Ces jeunes, qui devraient être assis sur les bancs de l’école, arpentent plutôt les artères de la ville, exposés à toutes les formes de vulnérabilité. Une situation qui illustre crûment une réalité persistante, bien loin des discours officiels.

Une Journée mondiale au goût amer

Le 16 avril, à l’occasion de la Journée mondiale contre l’esclavage des enfants, cette réalité a pris une résonance particulière. À Kananga, cette journée n’a pas été une simple commémoration, mais un révélateur d’un phénomène profondément enraciné.

Des acteurs de la société civile ont saisi cette occasion pour interpeller l’opinion publique et les autorités, appelant à une prise de conscience urgente face à ce qu’ils considèrent comme une forme moderne d’exploitation des enfants.

La société civile hausse le ton

Parmi les voix les plus engagées, celle de la structure La Voix des Jeunes du Grand Kasaï (VJKA-ASBL), dirigée par sa coordonnatrice Merveille Tshibola, dénonce une situation préoccupante.
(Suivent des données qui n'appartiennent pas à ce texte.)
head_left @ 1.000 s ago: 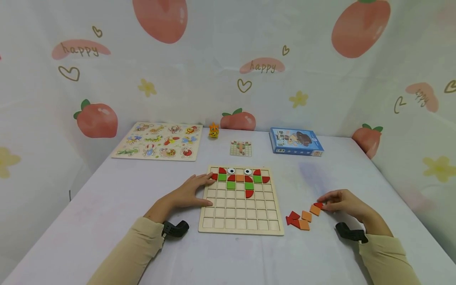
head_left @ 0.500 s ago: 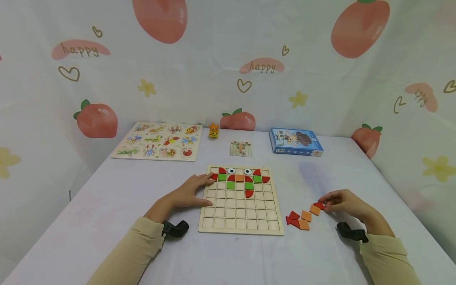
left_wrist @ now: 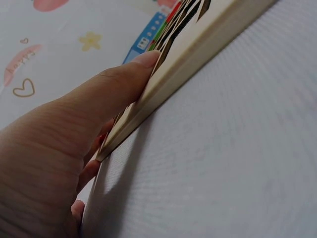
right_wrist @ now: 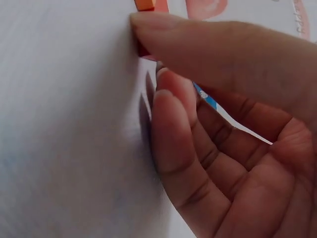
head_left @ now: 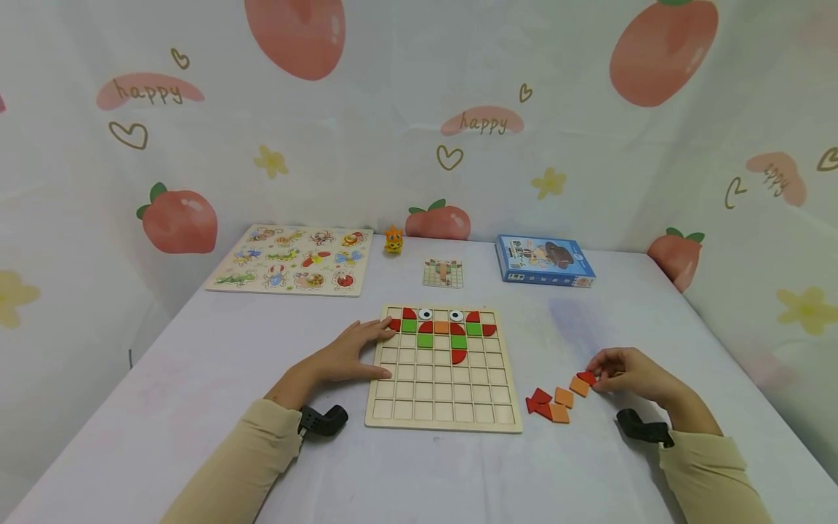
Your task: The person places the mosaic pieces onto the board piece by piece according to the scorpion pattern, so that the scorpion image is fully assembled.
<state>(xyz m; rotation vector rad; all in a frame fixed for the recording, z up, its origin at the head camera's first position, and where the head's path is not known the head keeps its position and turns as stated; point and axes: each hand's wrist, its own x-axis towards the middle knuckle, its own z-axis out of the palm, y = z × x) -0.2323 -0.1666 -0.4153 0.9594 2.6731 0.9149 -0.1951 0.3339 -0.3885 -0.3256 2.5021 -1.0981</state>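
Note:
A wooden grid board (head_left: 424, 393) lies in the middle of the table, with red, green and orange tiles and two eye tiles in its upper rows. My left hand (head_left: 347, 354) rests on its left edge, the thumb on the rim and the fingers spread near a red tile (head_left: 395, 324). To the right of the board my right hand (head_left: 638, 375) pinches a red tile (head_left: 586, 378) between thumb and fingertips, its outline partly covered. An orange tile (head_left: 579, 386) lies against it. In the right wrist view the thumb (right_wrist: 183, 39) hides most of the red tile.
Loose orange tiles (head_left: 564, 397) and red tiles (head_left: 540, 396) lie right of the board. Behind the board lies a small pattern card (head_left: 443, 273). Farther back are an insect puzzle board (head_left: 291, 260), a small orange toy figure (head_left: 393, 239) and a blue box (head_left: 545, 260).
My right fingers have shifted very slightly at the red tile, which has moved barely on the table. My left hand and the board stay in place.

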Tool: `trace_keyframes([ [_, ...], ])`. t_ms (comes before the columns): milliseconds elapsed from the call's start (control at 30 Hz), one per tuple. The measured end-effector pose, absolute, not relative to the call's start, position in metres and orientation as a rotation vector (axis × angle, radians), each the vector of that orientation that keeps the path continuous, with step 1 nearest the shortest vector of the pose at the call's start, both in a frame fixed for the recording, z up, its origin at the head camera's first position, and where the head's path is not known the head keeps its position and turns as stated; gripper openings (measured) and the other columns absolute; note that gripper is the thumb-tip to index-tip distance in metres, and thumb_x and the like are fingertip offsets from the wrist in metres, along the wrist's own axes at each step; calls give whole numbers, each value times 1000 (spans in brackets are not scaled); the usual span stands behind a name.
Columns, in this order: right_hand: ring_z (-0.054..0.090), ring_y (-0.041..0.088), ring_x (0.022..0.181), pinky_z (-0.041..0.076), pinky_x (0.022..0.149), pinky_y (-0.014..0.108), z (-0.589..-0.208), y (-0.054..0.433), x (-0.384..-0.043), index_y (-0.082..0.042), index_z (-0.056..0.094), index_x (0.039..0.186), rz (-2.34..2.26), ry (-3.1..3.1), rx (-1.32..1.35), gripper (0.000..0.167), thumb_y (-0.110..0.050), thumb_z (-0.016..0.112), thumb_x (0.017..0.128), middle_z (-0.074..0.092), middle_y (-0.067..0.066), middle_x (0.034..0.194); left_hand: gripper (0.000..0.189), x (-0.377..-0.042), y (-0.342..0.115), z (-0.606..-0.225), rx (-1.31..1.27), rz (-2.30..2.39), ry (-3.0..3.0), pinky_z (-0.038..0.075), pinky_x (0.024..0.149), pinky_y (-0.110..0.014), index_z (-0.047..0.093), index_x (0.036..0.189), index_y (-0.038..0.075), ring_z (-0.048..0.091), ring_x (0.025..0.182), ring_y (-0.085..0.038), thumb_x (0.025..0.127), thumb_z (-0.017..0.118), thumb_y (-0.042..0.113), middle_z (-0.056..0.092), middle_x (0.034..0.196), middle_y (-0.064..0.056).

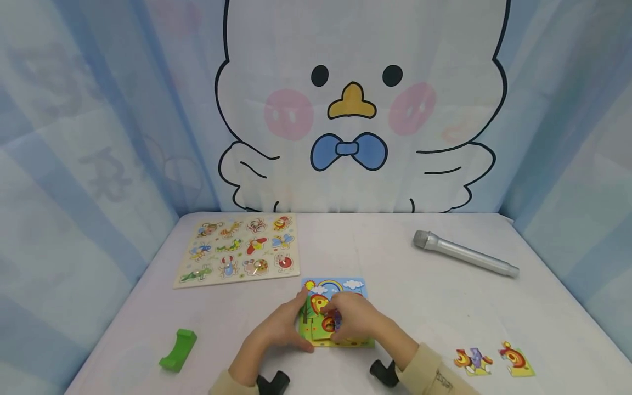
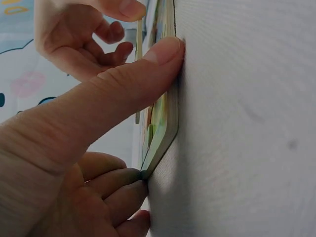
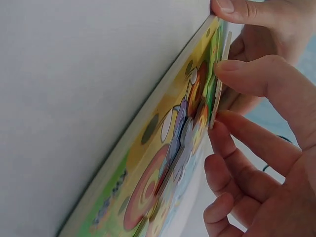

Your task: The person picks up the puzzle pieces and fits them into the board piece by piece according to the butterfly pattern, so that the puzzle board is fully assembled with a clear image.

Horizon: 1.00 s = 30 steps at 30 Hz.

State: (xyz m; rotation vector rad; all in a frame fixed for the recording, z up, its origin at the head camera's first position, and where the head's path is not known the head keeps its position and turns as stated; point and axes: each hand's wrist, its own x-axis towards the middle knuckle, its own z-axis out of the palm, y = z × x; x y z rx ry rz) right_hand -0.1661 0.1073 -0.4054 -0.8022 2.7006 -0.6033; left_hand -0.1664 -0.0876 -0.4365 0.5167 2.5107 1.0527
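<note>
A small picture puzzle board (image 1: 353, 285) with a rainbow and sun lies flat on the table. My left hand (image 1: 278, 327) grips its left side, the thumb at the near edge and the fingers (image 2: 116, 200) at the far part of that side. Over the board, my right hand (image 1: 356, 318) pinches a thin puzzle piece (image 3: 216, 106) between thumb and fingertips. The piece is seen edge-on and tilted in the right wrist view, just above the board's left part. The right hand hides much of the board's middle in the head view.
Two loose puzzle pieces (image 1: 473, 361) lie at the near right. A wooden insect puzzle board (image 1: 291, 269) sits at the back left, a green curved block (image 1: 179, 351) at the near left. A grey microphone (image 1: 466, 253) lies at the back right. Patterned curtains (image 1: 118, 137) surround the table.
</note>
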Motion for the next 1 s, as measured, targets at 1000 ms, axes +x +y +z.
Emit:
trace_keyframes([
  [1000, 53, 5, 75, 50, 71, 24, -411, 85, -173, -6, 71, 98, -584, 2676, -736, 39, -21, 83, 64, 68, -5, 87, 112, -168, -88, -437, 523, 1075, 2483, 23, 108, -48, 19, 144, -2, 23, 134, -35, 58, 87, 25, 24, 146, -22],
])
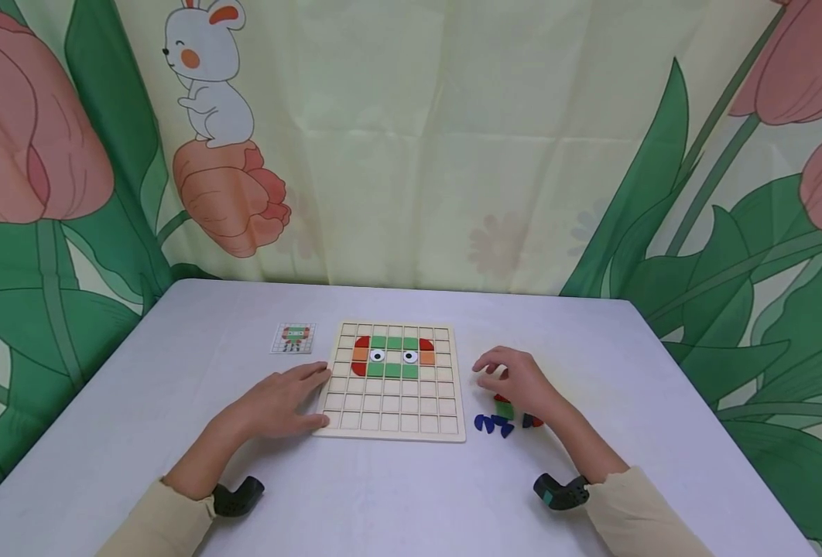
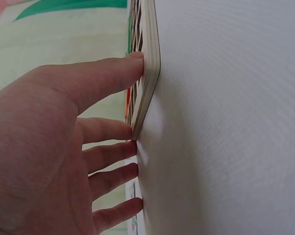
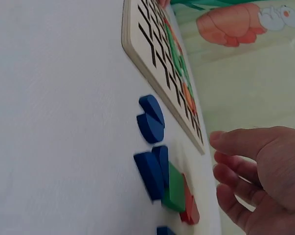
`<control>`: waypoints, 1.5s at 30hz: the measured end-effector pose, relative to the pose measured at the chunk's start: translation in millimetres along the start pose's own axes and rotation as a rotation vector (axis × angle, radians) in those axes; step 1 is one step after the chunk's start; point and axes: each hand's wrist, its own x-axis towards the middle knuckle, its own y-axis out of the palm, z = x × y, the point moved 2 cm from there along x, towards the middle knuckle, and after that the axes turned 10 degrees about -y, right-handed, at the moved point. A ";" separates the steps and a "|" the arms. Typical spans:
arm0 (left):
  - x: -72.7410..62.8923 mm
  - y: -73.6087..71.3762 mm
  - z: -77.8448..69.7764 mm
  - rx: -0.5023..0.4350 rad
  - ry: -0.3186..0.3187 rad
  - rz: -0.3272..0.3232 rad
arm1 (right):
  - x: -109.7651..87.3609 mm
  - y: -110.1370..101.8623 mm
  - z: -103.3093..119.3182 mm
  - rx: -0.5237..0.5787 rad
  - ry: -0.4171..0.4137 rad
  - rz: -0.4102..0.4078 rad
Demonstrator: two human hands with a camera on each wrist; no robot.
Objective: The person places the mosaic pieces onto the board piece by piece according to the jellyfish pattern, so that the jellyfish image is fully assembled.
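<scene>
A wooden grid board (image 1: 411, 404) lies flat on the table. In its upper rows sit green squares (image 1: 393, 370), orange squares, red rounded pieces and two eye pieces (image 1: 378, 356). My left hand (image 1: 279, 402) rests at the board's left side, fingers spread, with the thumb touching the edge near the lower corner. To the right of the board, my right hand (image 1: 518, 379) hovers with loosely bent fingers; no piece shows between them in the right wrist view. Below it lie loose blue pieces (image 3: 150, 176), a green piece (image 3: 174, 188) and red pieces (image 3: 190, 203).
A small picture card (image 1: 294, 338) with a gridded figure lies beyond my left hand, left of the board. The white tablecloth (image 1: 383, 495) spreads around everything. Behind the table hangs a printed curtain (image 1: 439, 155) with a rabbit and tulips.
</scene>
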 end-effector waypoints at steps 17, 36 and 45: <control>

Selon elle, abandonner un enfant à la rue revient à compromettre l’avenir même de la République démocratique du Congo.

Elle souligne qu’au Kasaï-Central, de nombreux enfants sont arrachés à leur environnement naturel (la famille, l’école et les espaces de socialisation ) pour être plongés dans des activités pénibles, notamment dans les marchés, les carrières ou sur les routes.

Des pratiques assimilées à une forme d’esclavage

Pour plusieurs observateurs, cette situation tend à se banaliser, au point d’être tolérée dans certaines couches sociales. Pourtant, les conséquences sont lourdes : exposition aux dangers, mendicité forcée et travaux pénibles deviennent le quotidien de ces mineurs.

La présidente provinciale du Cadre de concertation de la jeune fille rappelle que le foyer doit rester un espace de protection. De son côté, Vincent Kayembe Tshiamumanya, coordonnateur provincial de la Commission nationale des droits de l’homme, condamne fermement ces pratiques, qu’il juge inacceptables.

Un appel pressant à l’action

Au-delà du constat, la société civile lance un appel clair : la lutte contre l’esclavage des enfants ne peut se limiter à des discours. Elle exige des actions concrètes, des politiques publiques adaptées et une responsabilisation accrue des parents.

À Kananga, derrière chaque enfant exploité se dessine une crise silencieuse : celle d’une génération privée de ses droits fondamentaux. Face à cette réalité, les acteurs locaux ne demandent plus ( ils exigent ) des mesures urgentes pour protéger l’enfance et restaurer sa dignité.